Resta ancora da accertare con chiarezza la dinamica dello scontro tra un camion dei rifiuti ed un filobus in pieno centro a Milano. L'impatto è stato violentissimo: una donna è finita in coma per le ferite riportate, altre tre persone sono invece finite in codice giallo, mentre quasi una ventina di altri feriti ha riportato contusioni lievi e le loro condizioni non desterebbero preoccupazione.

Dinamica tutta da chiarire

Tutta da chiarire la dinamica dell'impatto: dai primissimi accertamenti, sembrerebbe che uno dei due mezzi non abbia rispettato una precedenza, oppure che uno dei due non abbia rispettato un giallo, finendo per scontrarsi con l'altro. Ma prima di capire le responsabilità bisognerà terminare i rilievi e soprattutto ascoltare gli autisti, in codice giallo al Policlinico.

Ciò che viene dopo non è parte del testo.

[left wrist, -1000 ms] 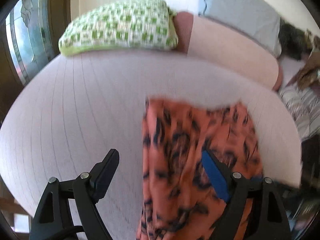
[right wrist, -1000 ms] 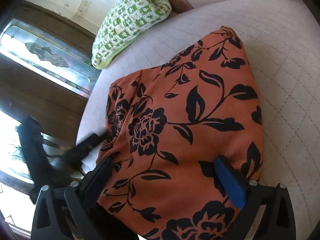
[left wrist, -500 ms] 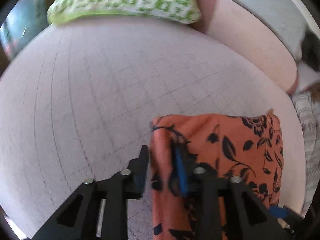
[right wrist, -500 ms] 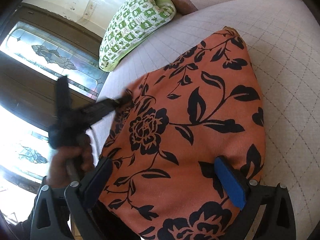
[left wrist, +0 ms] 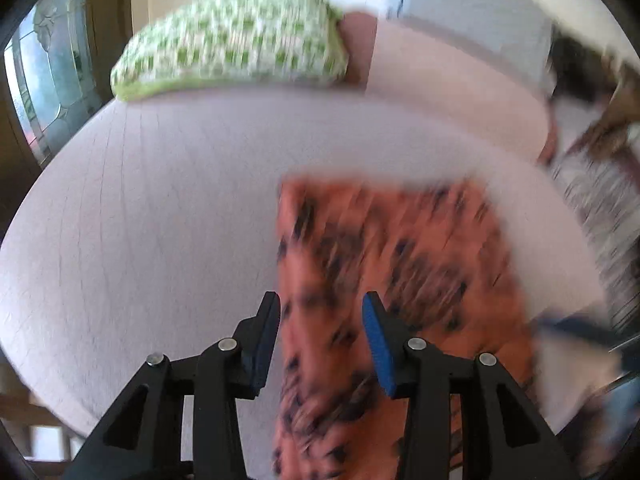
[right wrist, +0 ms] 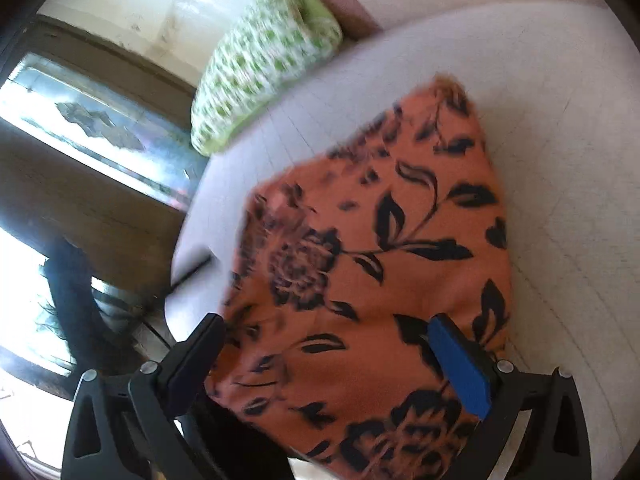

Si cercano anche conferme da eventuali telecamere di videosorveglianza presenti in zona, che potrebbero chiarire più facilmente l'esatta ricostruzione dell'incidente.

La donna in coma si trova in "Condizioni irreversibili"

L'incidente è avvenuto nella mattina di ieri, sabato 7 novembre, giorno di Sant'Ambrogio: poco dopo le 8 del mattino, a scontrarsi sono stati un filobus dell'Atm ed un camion dei rifiuti. L'impatto è avvenuto all'incrocio tra viale Ergisto Bezzi e via Marostica, a ridosso del centro storico meneghino, nella zona sud-ovest di Milano. Lo scontro è stato fortissimo: la donna finita in coma, di 49 anni, è stata sbalzata via dal marciapiede dove stava aspettando l'autobus: le sue condizioni sarebbero state giudicate nelle ultime ore "irreversibili", come fatto trapelare da alcune fonti ospedaliere. La prognosi rimane tutt'ora riservata, ma la donna, giunta in ospedale in condizioni gravissime, non ha dato alcun segno di miglioramento, e le sue condizioni sarebbero tali da essere giudicate "irreversibili". Gli altri tre feriti sono i due conducenti del camion rifiuti (quello di 29 ha riportato una sospetta frattura del femore, l'altro di 23 ferite minori) e quello del filobus stesso (per lui trauma cranico). Meno gravi le condizioni dei passeggeri coinvolti: in totale quasi venti persone hanno riportato contusioni di vario tipo ma giudicate non gravi.